Hi, and welcome to RC :-)
(It's nice to get language authors contributions).

Hi, your permutations example seems to be written to answer more than one task but in doing so becomes a not very good RC code example for those tasks as it shows extraneous answers and code not needed in the task. Far better if you used a library or module import system and tailored each example to the task at hand. I have flagged these examples for attention as I don't think it would be good for RC tasks if this unrelated output from examples was to spread.

The Executable library task specifically asks for the use of a library. --Paddy3118 (talk) 06:12, 8 August 2015 (UTC)

Thanks, I assume you meant the deranged anagrams task, which I have fixed. --Pete Lomax (talk)

That's great. Thanks. --Paddy3118 (talk) 11:00, 8 August 2015 (UTC)

I've uploaded http://phix.is-great.org/geshi/phix.php (which just gives you a blank page) to http://phix.is-great.org/geshi/phix.zip in case that helps --Pete Lomax (talk) 08:35, 15 September 2015 (UTC)

Boids[edit]

I've noticed that you've reposted the off-site link to Phix code for Boids. Is there no possibility to post this code on-site? This is after all the whole point of the wiki. Not only because it allows easy code comparisons, but also because it makes it possible for people to change the code. Also all code on Rosetta is posted under the same license. And links can become broken. Rosetta Code really isn't intended as a link directory. Fwend (talk) 14:26, 6 June 2017 (UTC)

OK, done. I also added a screenshot, trust that is acceptable as an off-site link ;-) Pete Lomax (talk) 10:37, 7 June 2017 (UTC)
Thanks, it looks great. :-) Fwend (talk) 20:28, 7 June 2017 (UTC)

Use of Factorization Wheels in Sieves[edit]

As per the comment you made in your contribution to Extensible_prime_generator#Phix, you said "I investigated the use of so-called "wheels", beguiled by the claim that "a 2-3-5-7 wheel saves 77%", until I realised the breakdown was 2: 50%, 3: 16%, 5: 7%, 7: 4% - it is unthinkable not to exclude even numbers, the added complexity (and subscripting) of a 30- or 210- element wheel does not seem worthwhile."

With respect, you are missing something: While it is true that for extremely large ranges of prime approaching infinity, the majority of the gain is derived from using only the low number wheel factors, the benefit is much greater than expected for commonly used ranges. As per this link to the Wikipedia Sieve of Eratosthenes formula and tables, there is a reduction of a factor of about 2.67 using odds-only but a further factor of about 4.16 using the extra 3-5-7 wheel for a sieving range of a hundred thousand as is the requirement of the task, and a factor of about 2.5 for odds-only but a further factor of an extra about 3.26 for a range of about a billion as you calculated (actually you calculated to about two billion). In addition, it is fairly easy to implement pre-culling of the array(s) for the even larger wheel of 11-13-17-19 for a further smaller gain.

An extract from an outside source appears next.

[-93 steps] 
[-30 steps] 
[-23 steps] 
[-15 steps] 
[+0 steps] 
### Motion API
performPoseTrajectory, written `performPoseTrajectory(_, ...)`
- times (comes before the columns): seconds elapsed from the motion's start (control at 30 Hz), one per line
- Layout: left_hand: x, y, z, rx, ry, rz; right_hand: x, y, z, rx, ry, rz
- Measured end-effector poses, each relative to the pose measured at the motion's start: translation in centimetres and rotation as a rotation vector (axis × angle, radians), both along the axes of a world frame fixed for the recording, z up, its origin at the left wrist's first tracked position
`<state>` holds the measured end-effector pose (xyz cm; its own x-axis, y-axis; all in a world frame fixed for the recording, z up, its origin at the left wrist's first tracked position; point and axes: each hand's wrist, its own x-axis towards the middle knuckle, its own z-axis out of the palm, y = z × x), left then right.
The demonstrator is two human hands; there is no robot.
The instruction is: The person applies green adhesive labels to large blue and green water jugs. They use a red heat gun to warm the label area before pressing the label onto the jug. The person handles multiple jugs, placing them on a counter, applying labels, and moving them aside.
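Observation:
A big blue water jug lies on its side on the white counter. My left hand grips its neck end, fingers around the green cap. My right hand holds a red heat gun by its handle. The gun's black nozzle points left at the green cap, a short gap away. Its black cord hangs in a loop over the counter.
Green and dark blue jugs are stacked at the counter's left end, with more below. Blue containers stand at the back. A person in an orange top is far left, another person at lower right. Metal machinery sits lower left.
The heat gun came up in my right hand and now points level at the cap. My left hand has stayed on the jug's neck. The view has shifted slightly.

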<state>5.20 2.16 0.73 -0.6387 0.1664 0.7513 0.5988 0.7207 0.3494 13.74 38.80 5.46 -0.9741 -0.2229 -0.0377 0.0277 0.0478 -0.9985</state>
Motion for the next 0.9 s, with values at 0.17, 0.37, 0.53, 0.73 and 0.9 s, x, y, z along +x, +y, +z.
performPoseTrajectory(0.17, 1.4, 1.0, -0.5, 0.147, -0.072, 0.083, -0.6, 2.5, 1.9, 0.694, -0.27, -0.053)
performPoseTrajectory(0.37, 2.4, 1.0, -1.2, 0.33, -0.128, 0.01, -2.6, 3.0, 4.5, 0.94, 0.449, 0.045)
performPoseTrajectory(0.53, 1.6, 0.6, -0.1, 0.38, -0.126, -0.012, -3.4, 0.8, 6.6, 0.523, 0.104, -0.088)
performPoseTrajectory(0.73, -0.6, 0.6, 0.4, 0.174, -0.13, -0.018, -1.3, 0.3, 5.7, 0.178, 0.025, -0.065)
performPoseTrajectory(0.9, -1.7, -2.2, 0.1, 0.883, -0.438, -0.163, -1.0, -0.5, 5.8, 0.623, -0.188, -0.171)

You further mention added complexity in subscripting, which isn't necessary; While it is true that there is added complexity in a page segmented version such as this in computation of page start addresses per prime, the actual subscripting for the culling operations doesn't need to be any more complex than for the odds-only case, which could be considered to be just one of the modulo planes out of the total of 48 used for 2-3-5-7 wheel factorization. Part of your perceived subscripting complexity may be because you didn't realize the optimization of reduced memory use using factorization: you can actually reduce the size of your "sieve" culling array by a factor of two as the even values aren't used; a further similar reduction of over a further factor of two is gained by extended wheels, with only the added complexity of starting addresses required at the beginning of each page.

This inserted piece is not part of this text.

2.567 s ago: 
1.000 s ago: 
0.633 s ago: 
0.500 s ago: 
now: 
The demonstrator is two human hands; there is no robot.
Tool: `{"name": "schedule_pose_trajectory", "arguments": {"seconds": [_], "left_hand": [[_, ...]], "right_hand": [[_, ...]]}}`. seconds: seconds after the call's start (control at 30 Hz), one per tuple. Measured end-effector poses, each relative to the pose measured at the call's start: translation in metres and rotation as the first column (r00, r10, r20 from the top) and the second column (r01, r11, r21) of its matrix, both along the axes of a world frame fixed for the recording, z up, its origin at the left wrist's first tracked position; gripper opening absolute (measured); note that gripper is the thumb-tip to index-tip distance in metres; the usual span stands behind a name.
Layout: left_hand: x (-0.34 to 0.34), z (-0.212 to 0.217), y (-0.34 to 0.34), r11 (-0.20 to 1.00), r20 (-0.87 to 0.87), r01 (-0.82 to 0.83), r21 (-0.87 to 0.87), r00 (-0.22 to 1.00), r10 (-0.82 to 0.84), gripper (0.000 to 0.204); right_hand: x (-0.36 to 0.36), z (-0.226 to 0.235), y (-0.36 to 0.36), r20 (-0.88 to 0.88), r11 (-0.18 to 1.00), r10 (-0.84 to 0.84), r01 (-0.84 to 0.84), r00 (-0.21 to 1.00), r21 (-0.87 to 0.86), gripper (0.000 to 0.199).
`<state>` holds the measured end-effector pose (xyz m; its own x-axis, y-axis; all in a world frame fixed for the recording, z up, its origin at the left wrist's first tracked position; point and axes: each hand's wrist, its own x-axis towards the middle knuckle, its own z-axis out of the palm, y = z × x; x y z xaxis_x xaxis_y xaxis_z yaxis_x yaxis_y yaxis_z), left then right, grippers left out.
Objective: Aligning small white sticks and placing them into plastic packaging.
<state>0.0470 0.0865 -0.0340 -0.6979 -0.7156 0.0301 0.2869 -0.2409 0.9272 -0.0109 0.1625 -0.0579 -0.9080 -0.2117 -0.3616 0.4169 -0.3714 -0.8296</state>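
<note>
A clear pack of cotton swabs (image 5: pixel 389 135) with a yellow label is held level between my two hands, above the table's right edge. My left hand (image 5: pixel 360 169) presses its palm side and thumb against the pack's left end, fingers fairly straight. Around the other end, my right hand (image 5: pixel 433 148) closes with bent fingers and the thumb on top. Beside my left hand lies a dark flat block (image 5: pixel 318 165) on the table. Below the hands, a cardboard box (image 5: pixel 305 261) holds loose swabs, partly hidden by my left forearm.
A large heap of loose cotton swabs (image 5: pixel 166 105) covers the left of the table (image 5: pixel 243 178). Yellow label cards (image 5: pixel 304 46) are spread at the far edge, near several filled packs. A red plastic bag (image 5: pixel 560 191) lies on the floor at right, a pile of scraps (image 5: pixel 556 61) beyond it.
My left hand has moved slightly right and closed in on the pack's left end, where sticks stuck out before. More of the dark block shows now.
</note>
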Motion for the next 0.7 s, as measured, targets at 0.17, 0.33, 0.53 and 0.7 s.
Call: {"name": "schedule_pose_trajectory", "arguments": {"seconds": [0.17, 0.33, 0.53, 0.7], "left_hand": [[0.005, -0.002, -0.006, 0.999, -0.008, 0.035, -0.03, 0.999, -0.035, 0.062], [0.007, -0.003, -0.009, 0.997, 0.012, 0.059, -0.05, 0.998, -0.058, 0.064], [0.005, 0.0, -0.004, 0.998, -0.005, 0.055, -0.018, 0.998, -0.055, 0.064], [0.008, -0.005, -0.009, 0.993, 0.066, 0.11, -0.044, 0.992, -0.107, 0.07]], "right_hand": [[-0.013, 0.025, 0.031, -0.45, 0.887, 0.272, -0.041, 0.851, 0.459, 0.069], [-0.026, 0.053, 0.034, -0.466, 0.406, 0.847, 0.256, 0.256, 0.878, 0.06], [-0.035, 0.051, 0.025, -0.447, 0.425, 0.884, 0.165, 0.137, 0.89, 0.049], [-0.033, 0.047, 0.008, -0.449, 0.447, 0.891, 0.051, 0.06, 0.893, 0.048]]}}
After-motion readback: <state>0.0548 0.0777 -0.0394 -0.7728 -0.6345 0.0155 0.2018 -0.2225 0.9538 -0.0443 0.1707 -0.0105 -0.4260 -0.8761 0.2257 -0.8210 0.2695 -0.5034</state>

BTW, about 27.5 seconds to calculate the 100 millionth prime for odds-only isn't particularly fast: even using odds-only Julia can calculate this range about ten times faster using an equivalent page segmented technique, as it looks like the techniques of the bit operations required to do bit packing by bytes to make maximal use of the CPU L1 cache are available in Phix, which reduces memory use by a further factor of eight; this is without the more complex techniques of implementing modulo bit planes for efficient wheel factorizations as discussed above for a further reduction of about four times, then multi-processing can be added... --GordonBGood (talk) 05:25, 13 November 2018 (UTC)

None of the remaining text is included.